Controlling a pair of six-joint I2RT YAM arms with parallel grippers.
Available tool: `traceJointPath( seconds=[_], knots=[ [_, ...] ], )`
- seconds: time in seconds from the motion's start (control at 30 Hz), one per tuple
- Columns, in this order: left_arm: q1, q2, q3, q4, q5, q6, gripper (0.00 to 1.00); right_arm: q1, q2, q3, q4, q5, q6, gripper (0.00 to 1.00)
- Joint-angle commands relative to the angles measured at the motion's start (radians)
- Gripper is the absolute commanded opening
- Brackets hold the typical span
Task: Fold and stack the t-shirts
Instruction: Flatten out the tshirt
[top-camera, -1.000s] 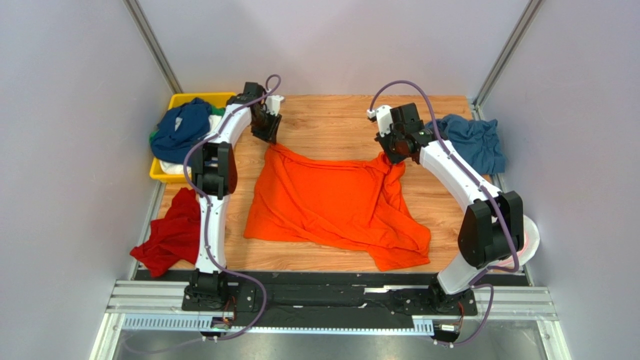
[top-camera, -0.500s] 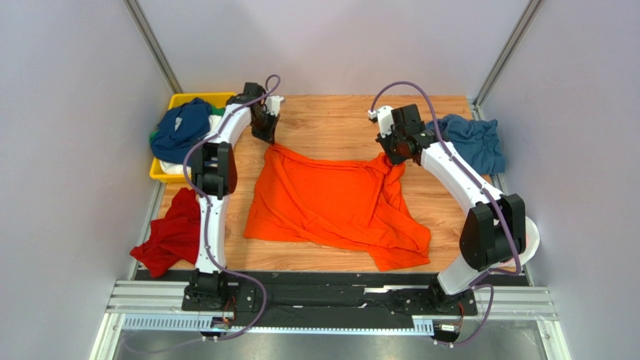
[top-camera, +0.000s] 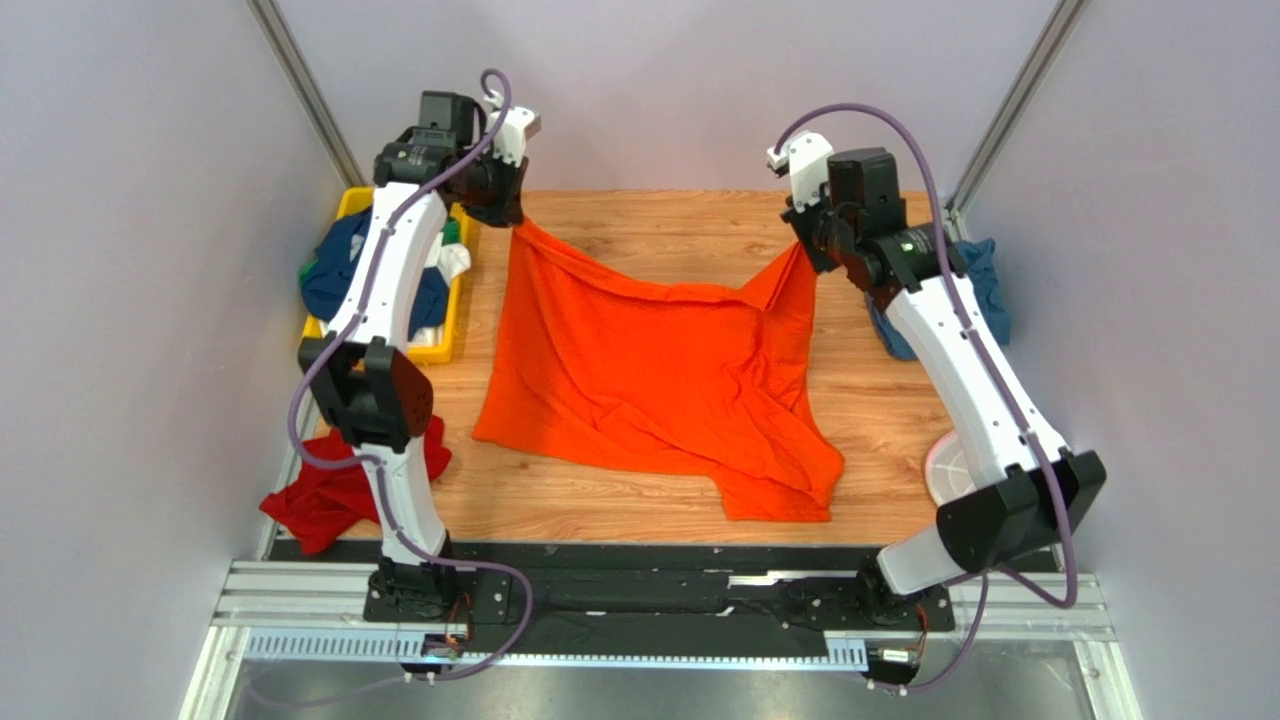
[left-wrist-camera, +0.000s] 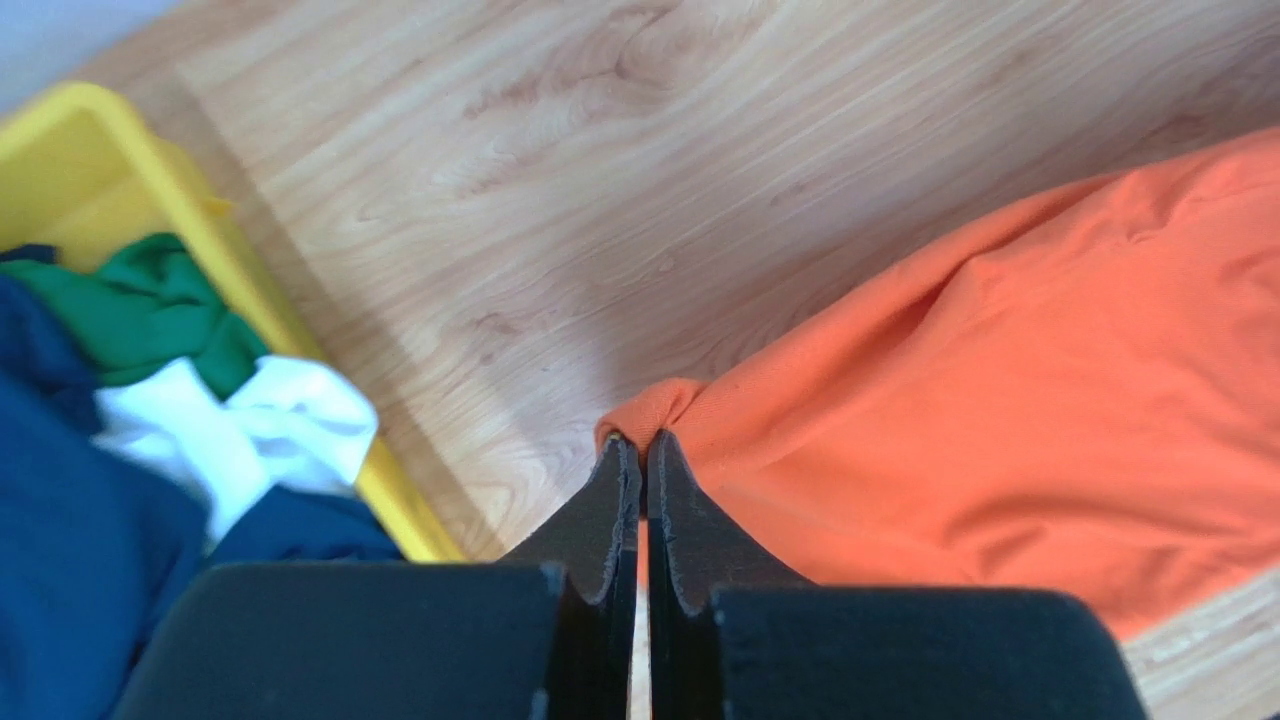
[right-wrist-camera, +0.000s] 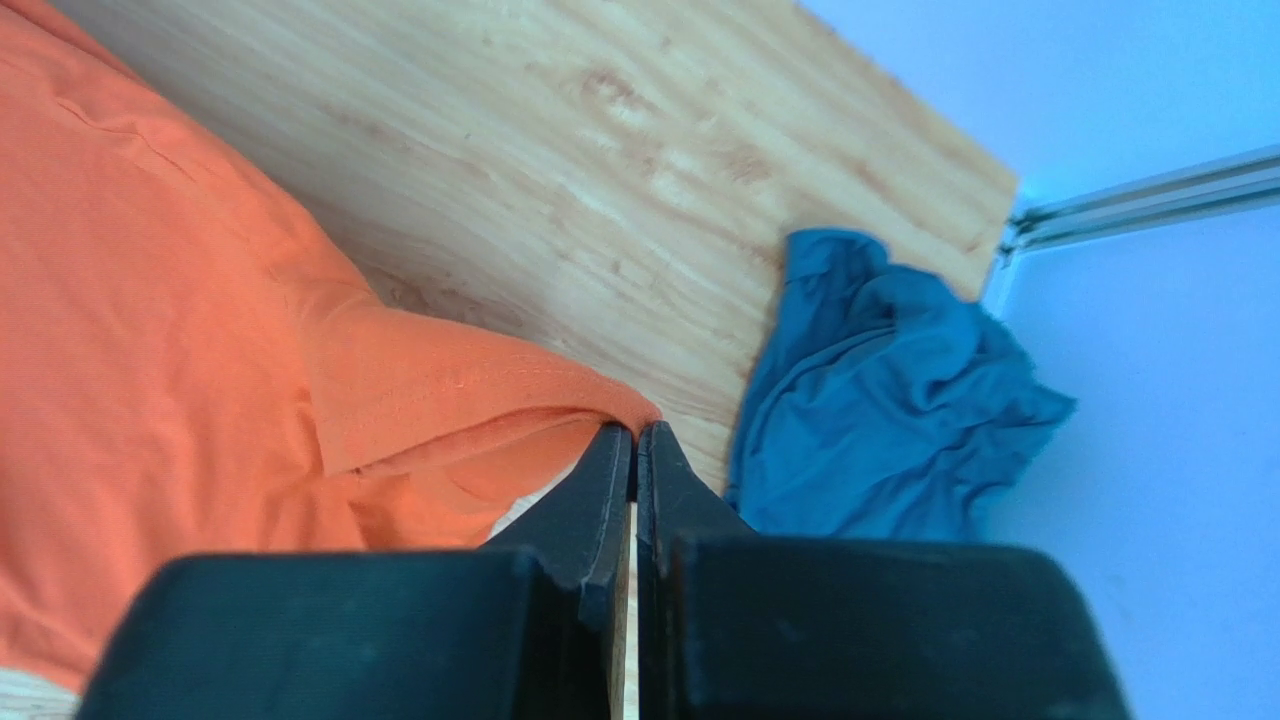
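The left gripper is pinched fully together on a small bunched corner of the orange shirt, with cloth squeezed between the tips. The right gripper is likewise closed tight on a hemmed edge at the shirt's other far corner. Between the two grips the far edge hangs above the table with a slight sag in the middle. The near half of the shirt lies on the wood, and its near right corner is rumpled and turned under.

This looks like the spreading stage before any fold. To do it well, I would hold both corners at the same height and move them apart until the sag goes. Then I would draw the shirt away from the rumpled corner so that the drag pulls it flat, and lower it slowly.

The yellow tray, holding more shirts, sits just left of the orange shirt, close enough for a sleeve to catch its rim. A blue shirt lies to the right of the orange shirt, and a red shirt near and to its left.
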Motion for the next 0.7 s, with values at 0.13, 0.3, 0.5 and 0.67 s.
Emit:
traceJointPath(
  seconds=[0.13,0.3,0.5,0.67],
  knots=[
    [0.006,-0.187,-0.003,-0.18,-0.004,0.042,0.0,-0.005,-0.149,0.112,-0.155,0.021,-0.07,0.0],
    [0.004,-0.374,-0.12,-0.214,-0.004,0.067,0.0,-0.005,-0.303,0.112,-0.262,-0.045,-0.064,0.0],
    [0.004,-0.667,-0.308,-0.219,0.039,0.125,0.0,-0.058,-0.478,0.1,-0.345,-0.177,-0.082,0.0],
    [0.004,-0.899,-0.481,-0.133,0.073,0.127,0.0,-0.086,-0.562,0.123,-0.341,-0.333,-0.016,0.0]
  ],
)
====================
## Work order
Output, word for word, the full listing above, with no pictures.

## Exercise output
Controlling a pair of six-joint I2RT YAM arms with parallel grippers.
Available tool: `traceJointPath( seconds=[_], knots=[ [_, ...] ], )`
- seconds: time in seconds from the motion's start (control at 30 Hz), one per tuple
- Columns, in this order: left_arm: q1, q2, q3, q4, q5, q6, gripper (0.00 to 1.00); right_arm: q1, q2, q3, q4, q5, q6, gripper (0.00 to 1.00)
- Joint-angle commands relative to the angles measured at the motion's start (radians)
- Gripper is the absolute commanded opening
- Brackets hold the typical span
Task: Fold and stack the t-shirts
Instruction: Flatten out the tshirt
[top-camera, -1.000s] 
[top-camera, -0.500s] 
[top-camera, +0.000s] 
[left-wrist-camera, +0.000s] 
[right-wrist-camera, +0.000s] 
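The left gripper is pinched fully together on a small bunched corner of the orange shirt, with cloth squeezed between the tips. The right gripper is likewise closed tight on a hemmed edge at the shirt's other far corner. Between the two grips the far edge hangs above the table with a slight sag in the middle. The near half of the shirt lies on the wood, and its near right corner is rumpled and turned under.

This looks like the spreading stage before any fold. To do it well, I would hold both corners at the same height and move them apart until the sag goes. Then I would draw the shirt away from the rumpled corner so that the drag pulls it flat, and lower it slowly.

The yellow tray, holding more shirts, sits just left of the orange shirt, close enough for a sleeve to catch its rim. A blue shirt lies to the right of the orange shirt, and a red shirt near and to its left.
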Motion for the next 0.7 s, with values at 0.13, 0.3, 0.5 and 0.67 s.
Emit:
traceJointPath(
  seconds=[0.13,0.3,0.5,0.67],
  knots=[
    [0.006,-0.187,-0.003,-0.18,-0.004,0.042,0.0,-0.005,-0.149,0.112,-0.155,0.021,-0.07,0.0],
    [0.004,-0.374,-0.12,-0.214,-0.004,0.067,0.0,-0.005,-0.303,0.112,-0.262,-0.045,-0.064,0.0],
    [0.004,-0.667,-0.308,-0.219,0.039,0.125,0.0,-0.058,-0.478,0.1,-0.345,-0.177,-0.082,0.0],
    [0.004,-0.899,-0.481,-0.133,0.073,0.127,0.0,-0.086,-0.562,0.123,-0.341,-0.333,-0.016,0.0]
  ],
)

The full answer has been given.